Cesare Pavese, Travailler fatigue / Lavorare stanca

 

cesare pavese,travailler fatigue,lavorare stanca,solitude

            Travailler fatigue

 

Traverser une rue pour s'enfuir de chez soi

seul un enfant le fait, mais cet homme qui erre,

tout le jour, par les rues, ce n'est plus un enfant

et il ne s'enfuit pas de chez lui.

 

En été, il y a certains après-midi

où les places elles-mêmes sont vides, offertes

au soleil qui est près du déclin, et cet homme qui vient

le long d'une avenue aux arbres inutiles, s'arrêt.

Est-ce la peine d'être seul pour être toujours plus seul ?

On a beau y errer, les places et les rues

sont désertes. Il faudrait arrêter une femme,

lui parler, la convaincre de vivre tous les deux.

Autrement, on se parle tout seul. C'est pour ça que parfois

Il y a des ivrognes nocturnes qui viennent vous aborder

et vous racontent les projets de toute une existence.

 

Ce n'est sans doute pas en attendant sur la place déserte

qu'on rencontre quelqu'un, mais si on erre dans les rues,

on s'arrête parfois. S'ils étaient deux,

et même pour marcher dans les rues, le foyer serait là

où serait cette femme et ça vaudrait la peine.

La place dans la nuit redevient déserte

et cet homme qui passe ne voit pas les maisons

entre les lumières inutiles, il ne lève pas les yeux :

il sent seulement le pavé qu'ont posé d'autres hommes

aux mains dures et calleuses comme les siennes.

Ce n'est pas juste de rester sur la place déserte.

Il y a certainement dans la rue une femme

Qui, si on l'en priait, donnerait volontiers un foyer.

 

 

            Lavorare stanca

 

 

Traversare una strada per scappare di casa

Io fa solo un ragazzo, ma quest'uomo che gira

tutto il giorno le strade, non è piú ragazzo

e non scappa di casa.

 

                            Ci sono d'estate

pomeriggi che fino le piazze son vuote, distese

sotto il sole che sta per calare, e quest'uomo, che giunge

per un viale d'inutili piante, si ferma.

Val la pena esser solo, per essere sempre piú solo ?

Solamente girarle, le piazze e le strade

sono vuote. Bisogna fermare une donna

e parlarle e deciderla a vivere insieme.

Altrimenti, uno parla da solo. È per questo che a volte

c'è lo sbronzo notturno che attacca discorsi

e racconta i progetti di tutta la vita.

 

Non è certo attendendo nella piazza deserta

che s'incontra qualcuno, ma chi gira le strade

si sofferma ogni tanto.
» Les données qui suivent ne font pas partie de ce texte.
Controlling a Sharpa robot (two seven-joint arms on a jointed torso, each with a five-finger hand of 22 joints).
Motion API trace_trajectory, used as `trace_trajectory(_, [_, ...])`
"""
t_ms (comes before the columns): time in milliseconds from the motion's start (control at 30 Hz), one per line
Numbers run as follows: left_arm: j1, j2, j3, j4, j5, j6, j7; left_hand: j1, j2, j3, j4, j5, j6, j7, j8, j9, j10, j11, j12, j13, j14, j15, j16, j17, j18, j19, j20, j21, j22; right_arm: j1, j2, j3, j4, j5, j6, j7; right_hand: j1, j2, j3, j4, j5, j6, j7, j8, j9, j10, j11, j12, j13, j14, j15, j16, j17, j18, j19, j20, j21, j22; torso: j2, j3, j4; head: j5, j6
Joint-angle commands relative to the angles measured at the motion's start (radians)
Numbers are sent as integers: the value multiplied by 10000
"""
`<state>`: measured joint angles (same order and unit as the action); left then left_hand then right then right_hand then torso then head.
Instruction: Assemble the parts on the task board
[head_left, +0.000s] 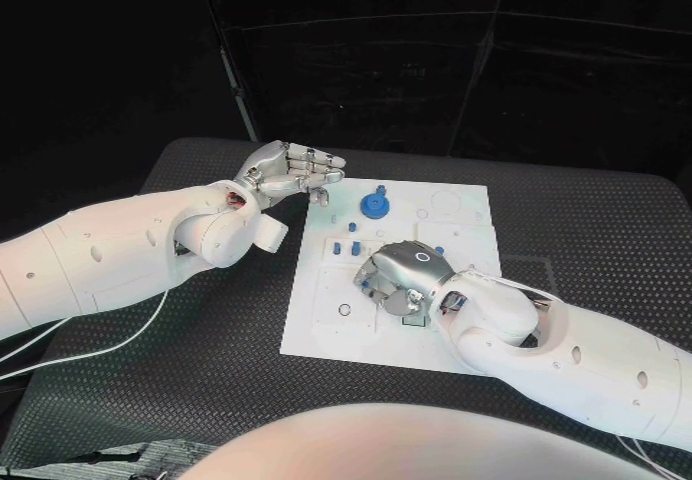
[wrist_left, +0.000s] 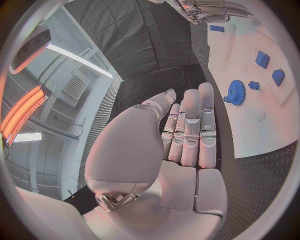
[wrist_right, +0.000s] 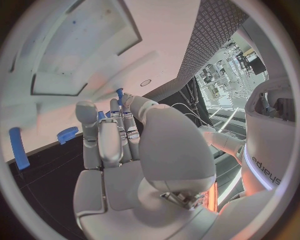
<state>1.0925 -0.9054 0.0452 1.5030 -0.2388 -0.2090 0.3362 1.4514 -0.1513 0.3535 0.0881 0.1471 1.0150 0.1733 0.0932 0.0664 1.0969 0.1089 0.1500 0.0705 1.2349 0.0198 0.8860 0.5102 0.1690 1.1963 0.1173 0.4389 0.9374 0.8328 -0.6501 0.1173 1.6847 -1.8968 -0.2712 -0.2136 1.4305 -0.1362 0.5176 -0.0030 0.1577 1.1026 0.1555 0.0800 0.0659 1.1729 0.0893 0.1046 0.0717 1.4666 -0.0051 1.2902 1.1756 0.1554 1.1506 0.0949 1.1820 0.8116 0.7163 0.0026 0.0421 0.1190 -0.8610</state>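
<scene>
The right hand (head_left: 404, 275) lies nearest, palm down over the middle of the white task board (head_left: 325, 330), its fingers curled toward the plate. In the right wrist view a small blue part (wrist_right: 119, 95) sits at its fingertips (wrist_right: 128, 100), seemingly pinched there, though the hold is not fully clear. The hand covers the board's centre, so whatever lies beneath it is hidden from the head view.

The task board rests on the black ribbed surface (head_left: 173, 390), near its middle. Toward the board's far edge stands a round blue gear (head_left: 376, 206) with a small blue peg (head_left: 381, 189) just beyond it. Several small blue blocks (head_left: 346, 247) lie just beside the right hand, on the side toward the far-left corner of the board.

The left hand (head_left: 293, 171) hovers over the board's far-left corner, fingers curled in together and holding nothing; the left wrist view shows the fingers (wrist_left: 190, 127) lying side by side. White cables (head_left: 87, 350) trail over the surface under the left arm.
</scene>
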Motion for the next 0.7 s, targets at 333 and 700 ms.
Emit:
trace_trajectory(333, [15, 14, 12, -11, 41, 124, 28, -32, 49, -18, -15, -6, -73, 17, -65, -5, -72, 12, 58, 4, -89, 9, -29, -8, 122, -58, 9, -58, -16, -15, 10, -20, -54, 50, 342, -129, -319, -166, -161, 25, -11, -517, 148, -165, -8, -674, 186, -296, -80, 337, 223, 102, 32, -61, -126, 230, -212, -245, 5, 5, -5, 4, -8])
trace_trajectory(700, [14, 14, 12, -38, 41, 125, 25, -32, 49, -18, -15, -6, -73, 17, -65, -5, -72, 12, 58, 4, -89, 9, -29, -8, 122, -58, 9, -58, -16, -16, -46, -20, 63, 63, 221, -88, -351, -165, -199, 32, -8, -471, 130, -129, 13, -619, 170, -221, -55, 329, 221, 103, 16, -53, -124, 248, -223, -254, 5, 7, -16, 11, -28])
Se fossero in due,

anche andando per strada, la casa sarebbe

dove c'è quella donna e varrebbe la pena.

Nella notte la piazza ritorna deserta

e quest'uomo, che passa, non vede le case

tra le inutili luci, non leva piú gli occhi :

sente solo il selciato, che han fatto altri uomini

dalle mani indurite, come sono le sue.

Non è giusto restare sulla piazza deserta,

Ci sarà certamente quella donna per strada

che, pregata, vorrebbe dar mano alla casa.

 

 

Cesare Pavese, Poésies I, Lavorare stanca / Travailler fatigue, traduit de l'italien et préfacé par Gilles de Van, "Poésie du monde entier", Gallimard, 1969, p. 193 et 195, 192 et 194.

11/04/2011

Cesare Pavese, Travailler fatigue (Lavorare stanca)

images-1.jpeg

 

           La putana contadina

 

La muraglia di fronte che accieca il cortile

ha sovente un riflesso di sole bambino

che ricorda la stalla. E la camera sfatta

e deserta al mattino quando il corpo si sveglia,

sa l’odore del primo profumo inesperto.

Fino il corpo, intrecciato al lenzuolo, è lo stresso

dei primi anni, che il cuore balzava scoprendo.

 

Ci si sveglia deserte al richiamo inoltrato

del mattino e riemerge nella greve penombra

l’abbandono di un altro risveglio : la stalla

dell’infanzia e la greve stanchezza del sole

coloroso sugli usci indolenti. Un profumo

impregnava leggero il sudore consueto

dei capelli, e le bestie annusavano. Il corpo

si godeva furtivo la carezza del sole

insinuante e pacata come fosse un contatto.

 

L’abbandono del letto attutisce le membra

stese giovani e tozze, come ancora bambine.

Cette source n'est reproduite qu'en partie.